Squad management and armory in MENACE. The fatigue and supply systems add real weight to every decision.

If you loved Battle Brothers the way I did, a lot of this will feel familiar in the best possible way. The game makes every decision feel expensive. Lose a squad leader and they’re gone (bye bye) all their perks, experience, and that sentimental little attachment you developed over multiple operations just vanish. You cry and live with the consequences. That weight carries through everything you do.

The supply system is one of the best parts. Every marine and every piece of gear pulls from the same hard pool before you even drop. After a couple of operations I stopped caring about optimizing my squad and srated having genuine feeling of my pixeltroopen’s. My testosterone was below the ideal level for a an adult male. That mental shift should be familiar with most XCommers (Or Ex-commies?) but it completely changes how you approach missions. It’s the kind of design that makes you feel like a real commander instead of just a player moving pieces.

Suppression feels meaningful in a way most tactics games never manage.
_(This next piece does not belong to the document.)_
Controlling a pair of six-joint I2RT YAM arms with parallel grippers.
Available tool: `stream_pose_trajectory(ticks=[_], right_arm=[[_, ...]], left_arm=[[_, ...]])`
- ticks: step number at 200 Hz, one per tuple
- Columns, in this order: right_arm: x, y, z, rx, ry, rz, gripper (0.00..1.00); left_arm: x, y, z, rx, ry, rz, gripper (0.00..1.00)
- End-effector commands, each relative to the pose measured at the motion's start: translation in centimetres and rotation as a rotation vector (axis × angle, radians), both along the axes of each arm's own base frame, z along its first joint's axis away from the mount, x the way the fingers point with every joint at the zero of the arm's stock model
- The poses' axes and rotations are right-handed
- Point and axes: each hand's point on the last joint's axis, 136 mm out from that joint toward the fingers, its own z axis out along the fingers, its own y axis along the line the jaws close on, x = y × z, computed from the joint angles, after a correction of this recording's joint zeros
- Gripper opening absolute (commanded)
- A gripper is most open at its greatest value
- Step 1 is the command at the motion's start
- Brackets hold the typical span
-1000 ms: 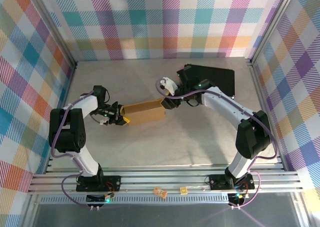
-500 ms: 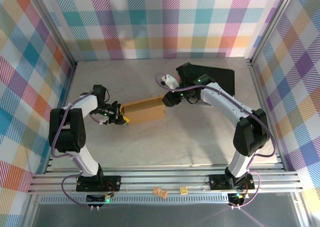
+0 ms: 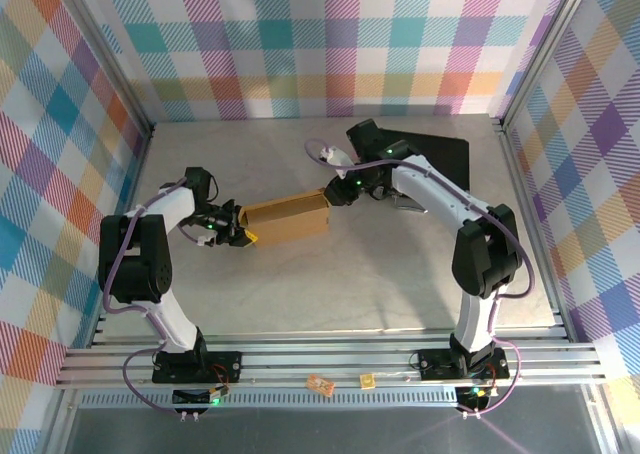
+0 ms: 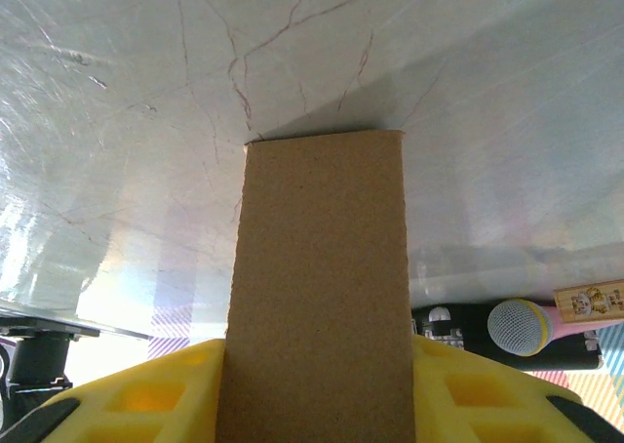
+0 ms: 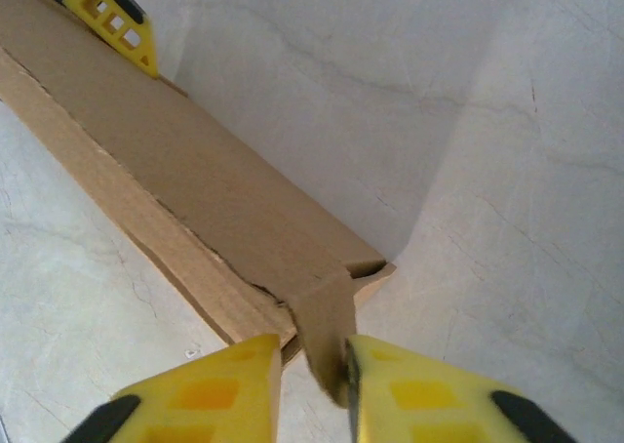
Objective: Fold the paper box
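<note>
The paper box (image 3: 288, 221) is a long, narrow piece of brown cardboard lying mid-table. My left gripper (image 3: 243, 236) is shut on its left end. In the left wrist view the cardboard (image 4: 317, 267) fills the whole gap of the left gripper (image 4: 317, 357) between the yellow fingers. My right gripper (image 3: 333, 196) is at the box's right end. There a small bent flap (image 5: 327, 311) sits inside the right gripper (image 5: 312, 355). The flap rests against the right-hand finger (image 5: 409, 394), and a thin gap shows beside the other finger.
A black hard case (image 3: 432, 157) lies at the back right, just behind the right arm. The left wrist view shows a microphone (image 4: 522, 328) and a small wooden tag (image 4: 590, 300) near the arm bases. Checkered walls enclose the table.
The right gripper has moved left and back onto the box's right end, and its jaws have narrowed around the end flap. The left gripper has kept its hold.
</note>
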Motion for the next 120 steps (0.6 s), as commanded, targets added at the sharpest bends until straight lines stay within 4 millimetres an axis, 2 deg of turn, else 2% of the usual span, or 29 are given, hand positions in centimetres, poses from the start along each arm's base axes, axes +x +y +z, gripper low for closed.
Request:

Pinned enemies shoot worse, their morale drops, and covering fire actually becomes a useful tactic instead of something that just looks cool on screen. I caught myself naturally setting up hammer-and-anvil moves or spotter-hitter combos without the game telling me to. The alternating actions per turn (the same system Battle Brothers uses) make the tactical layer feel way more dynamic than XCOM’s full side turns.

Tactical combat in MENACE. Suppression, cover, and vehicle support create genuinely tense firefights.

There are so many little systems that clicked for me. The barks are genuinely great although some are abit cringe, but most are hilarious and add real personality to the squad. Destructible environments and vehicle wrecks actually change the battlefield in meaningful ways, mostly meanignful for the enemies from my experience.

Progression also feels honest. Your units don’t just magically get better stats when they hit a level threshold. If you want your squad leaders to improve their accuracy, they actually have to shoot people. It’s a small thing, but it makes the improvement feel earned. Loot is satisfying too — when you kill an enemy carrying a gun you like, there’s a real chance you can pick it up after the fight (RNG permitting). Ship upgrades and off-map abilities matter more than I expected and open up genuinely different playstyles.

The fatigue and morale systems are another nice touch. You can’t just deploy your best squad leader on every single mission. They need time to wind down, which forces you to rotate your roster and think longer-term. The three-layered gameplay loop (strategic resource management → operation selection → individual tactical missions) keeps things interesting, and most missions have multiple secondary objectives worth pursuing.

The intelligence system is also excellent, though it clearly still has room to grow. The devs have been very communicative with frequent updates and clear dev logs, which makes me hopeful for what’s coming next.

Marines deploying into the field. The ship management and strike force feel add a strong campaign layer.

The Rough Edges

Now for the rough edges, because there are quite a few.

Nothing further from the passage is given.